_HOW TO COMPLETE THIS TASK_.
In the listing that follows, the range to quote begins at the line that has "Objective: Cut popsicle" and ends after the line that has "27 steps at"; quote it verbatim and add nothing.

=======

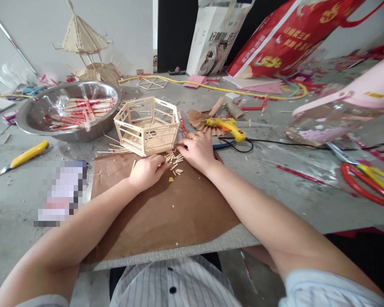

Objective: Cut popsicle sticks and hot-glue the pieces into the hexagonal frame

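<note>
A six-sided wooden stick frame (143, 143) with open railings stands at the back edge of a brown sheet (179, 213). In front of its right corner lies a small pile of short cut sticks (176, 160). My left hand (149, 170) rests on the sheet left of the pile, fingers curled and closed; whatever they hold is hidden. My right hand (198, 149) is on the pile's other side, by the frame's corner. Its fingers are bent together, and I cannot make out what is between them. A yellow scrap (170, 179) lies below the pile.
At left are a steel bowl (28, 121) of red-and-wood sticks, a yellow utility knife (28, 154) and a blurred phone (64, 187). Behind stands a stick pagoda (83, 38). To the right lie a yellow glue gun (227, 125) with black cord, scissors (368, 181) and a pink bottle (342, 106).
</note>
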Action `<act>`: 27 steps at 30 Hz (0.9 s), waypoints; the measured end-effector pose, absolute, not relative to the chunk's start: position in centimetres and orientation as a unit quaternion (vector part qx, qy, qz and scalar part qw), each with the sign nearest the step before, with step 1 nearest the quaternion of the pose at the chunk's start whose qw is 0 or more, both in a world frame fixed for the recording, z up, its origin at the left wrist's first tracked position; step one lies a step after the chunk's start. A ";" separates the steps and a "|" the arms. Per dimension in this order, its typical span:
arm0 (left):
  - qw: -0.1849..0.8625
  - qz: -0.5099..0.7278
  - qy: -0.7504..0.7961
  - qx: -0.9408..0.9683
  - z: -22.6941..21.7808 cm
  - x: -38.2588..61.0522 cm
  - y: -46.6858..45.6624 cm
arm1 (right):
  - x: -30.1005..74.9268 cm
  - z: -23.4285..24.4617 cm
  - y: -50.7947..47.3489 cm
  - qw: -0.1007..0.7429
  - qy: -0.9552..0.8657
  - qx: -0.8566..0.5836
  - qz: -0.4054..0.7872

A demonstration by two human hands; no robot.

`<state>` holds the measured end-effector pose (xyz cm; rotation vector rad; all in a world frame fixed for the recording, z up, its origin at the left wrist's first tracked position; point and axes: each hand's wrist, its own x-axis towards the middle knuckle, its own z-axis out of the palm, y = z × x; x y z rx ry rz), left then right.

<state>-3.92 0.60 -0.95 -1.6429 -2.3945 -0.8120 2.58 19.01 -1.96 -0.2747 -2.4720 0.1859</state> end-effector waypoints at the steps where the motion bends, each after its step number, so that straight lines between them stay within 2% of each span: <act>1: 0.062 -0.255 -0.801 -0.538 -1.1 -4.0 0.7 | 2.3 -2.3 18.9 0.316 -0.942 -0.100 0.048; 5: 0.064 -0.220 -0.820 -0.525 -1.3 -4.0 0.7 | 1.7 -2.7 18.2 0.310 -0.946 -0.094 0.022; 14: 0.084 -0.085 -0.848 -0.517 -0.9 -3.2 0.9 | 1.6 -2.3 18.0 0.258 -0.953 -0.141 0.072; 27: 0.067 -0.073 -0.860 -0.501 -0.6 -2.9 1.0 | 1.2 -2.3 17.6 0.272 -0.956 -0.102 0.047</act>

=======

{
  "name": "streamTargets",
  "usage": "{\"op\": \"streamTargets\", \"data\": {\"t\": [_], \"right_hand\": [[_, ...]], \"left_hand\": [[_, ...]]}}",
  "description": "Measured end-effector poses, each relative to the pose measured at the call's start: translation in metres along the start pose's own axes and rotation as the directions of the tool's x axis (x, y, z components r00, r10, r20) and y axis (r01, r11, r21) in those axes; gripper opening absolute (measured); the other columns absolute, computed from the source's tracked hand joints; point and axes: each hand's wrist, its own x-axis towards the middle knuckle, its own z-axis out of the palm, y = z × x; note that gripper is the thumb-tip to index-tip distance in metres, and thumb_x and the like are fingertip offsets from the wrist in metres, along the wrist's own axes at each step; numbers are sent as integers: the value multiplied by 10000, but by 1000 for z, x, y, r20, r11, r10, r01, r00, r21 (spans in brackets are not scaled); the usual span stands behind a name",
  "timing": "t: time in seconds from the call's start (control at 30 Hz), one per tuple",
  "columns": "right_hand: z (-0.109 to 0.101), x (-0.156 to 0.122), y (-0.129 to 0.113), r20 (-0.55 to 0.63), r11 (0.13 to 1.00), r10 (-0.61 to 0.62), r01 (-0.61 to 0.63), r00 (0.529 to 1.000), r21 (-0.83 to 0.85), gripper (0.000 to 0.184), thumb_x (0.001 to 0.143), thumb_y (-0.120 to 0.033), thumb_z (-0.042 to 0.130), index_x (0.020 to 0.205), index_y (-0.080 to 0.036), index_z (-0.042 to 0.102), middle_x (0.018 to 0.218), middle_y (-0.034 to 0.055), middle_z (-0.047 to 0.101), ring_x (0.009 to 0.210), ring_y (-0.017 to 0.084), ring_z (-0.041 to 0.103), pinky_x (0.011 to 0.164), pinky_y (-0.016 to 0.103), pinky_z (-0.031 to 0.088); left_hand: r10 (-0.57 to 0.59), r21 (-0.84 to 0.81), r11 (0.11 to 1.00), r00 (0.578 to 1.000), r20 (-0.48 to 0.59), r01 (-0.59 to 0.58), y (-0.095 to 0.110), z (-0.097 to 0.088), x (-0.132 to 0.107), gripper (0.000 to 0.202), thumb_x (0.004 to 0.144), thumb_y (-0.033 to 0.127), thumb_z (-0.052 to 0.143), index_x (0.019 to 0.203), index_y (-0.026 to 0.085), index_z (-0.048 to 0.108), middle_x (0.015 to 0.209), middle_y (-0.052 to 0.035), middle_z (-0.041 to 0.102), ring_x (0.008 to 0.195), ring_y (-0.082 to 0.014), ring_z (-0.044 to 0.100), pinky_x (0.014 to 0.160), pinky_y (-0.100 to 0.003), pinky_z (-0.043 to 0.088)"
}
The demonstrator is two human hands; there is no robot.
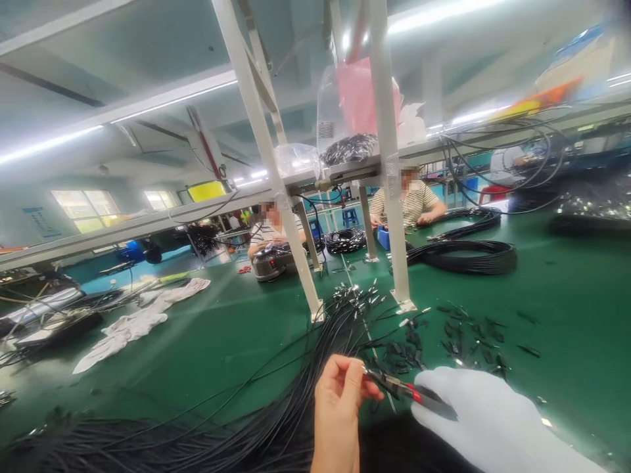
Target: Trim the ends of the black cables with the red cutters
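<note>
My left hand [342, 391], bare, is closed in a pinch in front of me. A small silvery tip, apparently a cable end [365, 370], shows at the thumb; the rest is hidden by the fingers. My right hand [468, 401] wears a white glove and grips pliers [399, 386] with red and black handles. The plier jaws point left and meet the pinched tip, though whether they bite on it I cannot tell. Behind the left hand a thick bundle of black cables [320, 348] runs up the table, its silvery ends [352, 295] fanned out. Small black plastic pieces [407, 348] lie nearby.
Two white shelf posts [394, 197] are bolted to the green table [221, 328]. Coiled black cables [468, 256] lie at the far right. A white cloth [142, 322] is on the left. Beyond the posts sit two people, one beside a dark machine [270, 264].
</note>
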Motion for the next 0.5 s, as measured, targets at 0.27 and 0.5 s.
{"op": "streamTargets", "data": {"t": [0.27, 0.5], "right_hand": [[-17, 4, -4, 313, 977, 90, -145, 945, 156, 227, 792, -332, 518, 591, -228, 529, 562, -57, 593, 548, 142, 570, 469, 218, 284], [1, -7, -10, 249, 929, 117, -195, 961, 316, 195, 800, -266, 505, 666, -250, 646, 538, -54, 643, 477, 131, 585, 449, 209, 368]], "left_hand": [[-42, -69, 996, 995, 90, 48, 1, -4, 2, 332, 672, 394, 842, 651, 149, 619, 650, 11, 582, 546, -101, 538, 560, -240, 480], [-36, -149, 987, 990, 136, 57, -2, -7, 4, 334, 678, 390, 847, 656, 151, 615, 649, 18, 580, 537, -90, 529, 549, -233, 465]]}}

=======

_RESULT OF THIS EXERCISE_.
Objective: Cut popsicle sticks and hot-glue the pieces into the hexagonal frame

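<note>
A six-sided wooden stick frame (143, 143) with open railings stands at the back edge of a brown sheet (179, 213). In front of its right corner lies a small pile of short cut sticks (176, 160). My left hand (149, 170) rests on the sheet left of the pile, fingers curled and closed; whatever they hold is hidden. My right hand (198, 149) is on the pile's other side, by the frame's corner. Its fingers are bent together, and I cannot make out what is between them. A yellow scrap (170, 179) lies below the pile.
At left are a steel bowl (28, 121) of red-and-wood sticks, a yellow utility knife (28, 154) and a blurred phone (64, 187). Behind stands a stick pagoda (83, 38). To the right lie a yellow glue gun (227, 125) with black cord, scissors (368, 181) and a pink bottle (342, 106).
</note>
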Action `<act>`: 27 steps at 30 Hz (0.9 s), waypoints; the measured end-effector pose, absolute, not relative to the chunk's start: position in centimetres and orientation as a unit quaternion (vector part qx, qy, qz and scalar part qw), each with the sign nearest the step before, with step 1 nearest the quaternion of the pose at the chunk's start whose qw is 0 or more, both in a world frame fixed for the recording, z up, its origin at the left wrist's first tracked position; step one lies a step after the chunk's start. A ";" separates the steps and a "|" the arms. Per dimension in this order, its typical span:

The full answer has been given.